We Are Not Like Them
Page 28
I’ve never been in a courtroom before, and I’m surprised to find it’s so dark and dingy: faded paint peels off the walls, abandoned cans of Coke and a stack of brown accordion folders crowd the judge’s desk. The ancient radiators clang and grunt. The judge herself looks bored. I can’t believe our fate will be decided in this depressing room, or one exactly like it if Kevin goes to trial.
The judge strikes her gavel, startling both of us. There’s a sudden churn in the courtroom as the cases turn over—actors taking their places, including me. I scoot back on the bench and sit up straighter, readying myself. Kevin stands when the bailiff calls his name. All eyes turn as he and Brice make their way to the table before the judge. I want to offer some final words of encouragement, but Kevin is out of his seat, trudging forward like a zombie before I have the chance.
That horrible district attorney appears from out of nowhere and stands at a table in front of the judge. I want to stick a big wad of gum in her hair. I shoot daggers at Sabrina Cowell and hope she can feel my rage. When she starts to speak, I want to cover my ears against her self-righteousness, her smug tone.
“Kevin Murphy…
“Second-degree murder…
“Manslaughter…
It’s all so fast, a jumble, a blur of legalese and formalities and jargon that’s too hard to follow. Only one moment breaks through, like everything else in the room has stopped, when Kevin speaks. Two words, his voice so hoarse the judge has to ask him to repeat himself.
“Not guilty.”
And just like that, it’s over. It hardly seems worth all the bother of leaving Chase, but when Kevin returns to the bench and collapses in my arms as if he’s run a marathon, I’m glad I came. For better or worse.

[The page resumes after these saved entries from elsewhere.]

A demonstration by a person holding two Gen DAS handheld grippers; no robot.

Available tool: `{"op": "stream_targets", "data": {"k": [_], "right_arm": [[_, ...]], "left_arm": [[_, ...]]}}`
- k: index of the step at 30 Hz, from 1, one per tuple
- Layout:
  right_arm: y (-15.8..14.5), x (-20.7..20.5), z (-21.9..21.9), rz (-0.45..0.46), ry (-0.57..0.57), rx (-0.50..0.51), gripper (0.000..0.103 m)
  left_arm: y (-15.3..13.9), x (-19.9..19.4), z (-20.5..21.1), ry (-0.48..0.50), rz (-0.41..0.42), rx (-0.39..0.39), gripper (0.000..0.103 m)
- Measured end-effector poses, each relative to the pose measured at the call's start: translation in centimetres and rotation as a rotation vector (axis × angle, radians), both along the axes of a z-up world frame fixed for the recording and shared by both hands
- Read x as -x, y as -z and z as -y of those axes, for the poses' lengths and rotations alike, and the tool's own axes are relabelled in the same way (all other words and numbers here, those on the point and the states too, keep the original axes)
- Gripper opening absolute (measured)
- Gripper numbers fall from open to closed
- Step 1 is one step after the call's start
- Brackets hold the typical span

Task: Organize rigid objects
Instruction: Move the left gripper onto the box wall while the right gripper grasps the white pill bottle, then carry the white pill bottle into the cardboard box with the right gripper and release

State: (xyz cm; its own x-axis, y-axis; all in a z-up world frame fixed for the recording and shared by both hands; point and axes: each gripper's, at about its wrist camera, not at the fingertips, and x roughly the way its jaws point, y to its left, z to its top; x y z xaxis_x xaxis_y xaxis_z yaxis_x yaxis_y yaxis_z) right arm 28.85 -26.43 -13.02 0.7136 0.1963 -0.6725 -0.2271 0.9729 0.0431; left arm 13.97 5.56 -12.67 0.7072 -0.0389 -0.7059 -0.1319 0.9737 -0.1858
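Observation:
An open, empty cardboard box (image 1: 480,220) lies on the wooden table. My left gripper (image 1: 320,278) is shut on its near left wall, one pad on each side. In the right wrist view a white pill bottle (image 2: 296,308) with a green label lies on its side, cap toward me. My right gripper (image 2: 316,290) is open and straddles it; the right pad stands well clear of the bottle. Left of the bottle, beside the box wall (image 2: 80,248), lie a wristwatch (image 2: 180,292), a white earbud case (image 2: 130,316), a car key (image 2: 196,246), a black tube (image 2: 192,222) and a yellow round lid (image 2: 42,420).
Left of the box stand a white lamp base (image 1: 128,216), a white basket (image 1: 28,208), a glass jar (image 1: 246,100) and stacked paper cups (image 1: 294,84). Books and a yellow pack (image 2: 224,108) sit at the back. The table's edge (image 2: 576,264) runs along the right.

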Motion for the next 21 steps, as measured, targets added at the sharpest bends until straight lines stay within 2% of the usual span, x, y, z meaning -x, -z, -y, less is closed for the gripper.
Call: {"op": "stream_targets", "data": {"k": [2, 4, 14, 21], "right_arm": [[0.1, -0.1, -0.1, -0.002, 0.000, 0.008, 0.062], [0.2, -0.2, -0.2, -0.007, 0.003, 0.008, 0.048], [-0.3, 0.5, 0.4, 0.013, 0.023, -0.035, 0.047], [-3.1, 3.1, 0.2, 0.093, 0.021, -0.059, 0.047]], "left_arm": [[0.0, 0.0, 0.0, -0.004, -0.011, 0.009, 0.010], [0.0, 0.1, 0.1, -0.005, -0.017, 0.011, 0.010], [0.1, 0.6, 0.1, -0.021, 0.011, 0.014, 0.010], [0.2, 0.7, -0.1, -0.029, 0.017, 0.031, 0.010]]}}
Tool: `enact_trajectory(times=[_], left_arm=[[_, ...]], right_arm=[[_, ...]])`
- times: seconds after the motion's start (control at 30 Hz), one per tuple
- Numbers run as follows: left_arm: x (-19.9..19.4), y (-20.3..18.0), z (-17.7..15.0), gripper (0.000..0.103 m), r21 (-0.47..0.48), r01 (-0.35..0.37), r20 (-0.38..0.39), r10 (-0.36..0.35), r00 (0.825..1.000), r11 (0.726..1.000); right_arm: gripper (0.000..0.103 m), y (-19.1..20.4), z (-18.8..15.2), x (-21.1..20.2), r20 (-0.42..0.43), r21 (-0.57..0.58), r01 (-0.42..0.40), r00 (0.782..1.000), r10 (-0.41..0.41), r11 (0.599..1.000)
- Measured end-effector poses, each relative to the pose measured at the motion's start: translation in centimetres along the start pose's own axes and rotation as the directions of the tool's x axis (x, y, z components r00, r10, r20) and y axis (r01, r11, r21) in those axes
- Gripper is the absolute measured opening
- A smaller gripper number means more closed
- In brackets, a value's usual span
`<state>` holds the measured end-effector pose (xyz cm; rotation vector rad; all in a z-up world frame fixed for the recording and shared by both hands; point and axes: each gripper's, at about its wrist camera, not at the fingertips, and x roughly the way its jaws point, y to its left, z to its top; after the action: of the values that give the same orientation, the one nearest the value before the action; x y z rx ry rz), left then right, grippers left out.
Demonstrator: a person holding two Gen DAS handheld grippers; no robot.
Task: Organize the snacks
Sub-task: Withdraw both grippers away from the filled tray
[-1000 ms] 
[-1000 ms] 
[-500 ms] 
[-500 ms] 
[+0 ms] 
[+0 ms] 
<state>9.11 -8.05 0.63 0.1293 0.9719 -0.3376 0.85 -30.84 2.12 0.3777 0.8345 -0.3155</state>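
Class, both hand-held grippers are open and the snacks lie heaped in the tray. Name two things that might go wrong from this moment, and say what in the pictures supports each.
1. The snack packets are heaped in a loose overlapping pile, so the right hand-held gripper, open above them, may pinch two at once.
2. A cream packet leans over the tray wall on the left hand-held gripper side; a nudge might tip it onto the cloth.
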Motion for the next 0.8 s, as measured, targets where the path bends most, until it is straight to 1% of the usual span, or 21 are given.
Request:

We all file back out into the hall, unsure how to behave, what to do now.
“I’ve gotta pee.” I’ve been holding it for hours now and rush off to find a bathroom. In the stall I take my time, thumb through pictures of Chase on my phone for a minute to soothe my nerves. I’m still bleeding and I need another pad, but that would involve going to ask Cookie if she has a quarter and then she’ll ask why and it will be mortifying. Someone comes in. Maybe I can borrow some change.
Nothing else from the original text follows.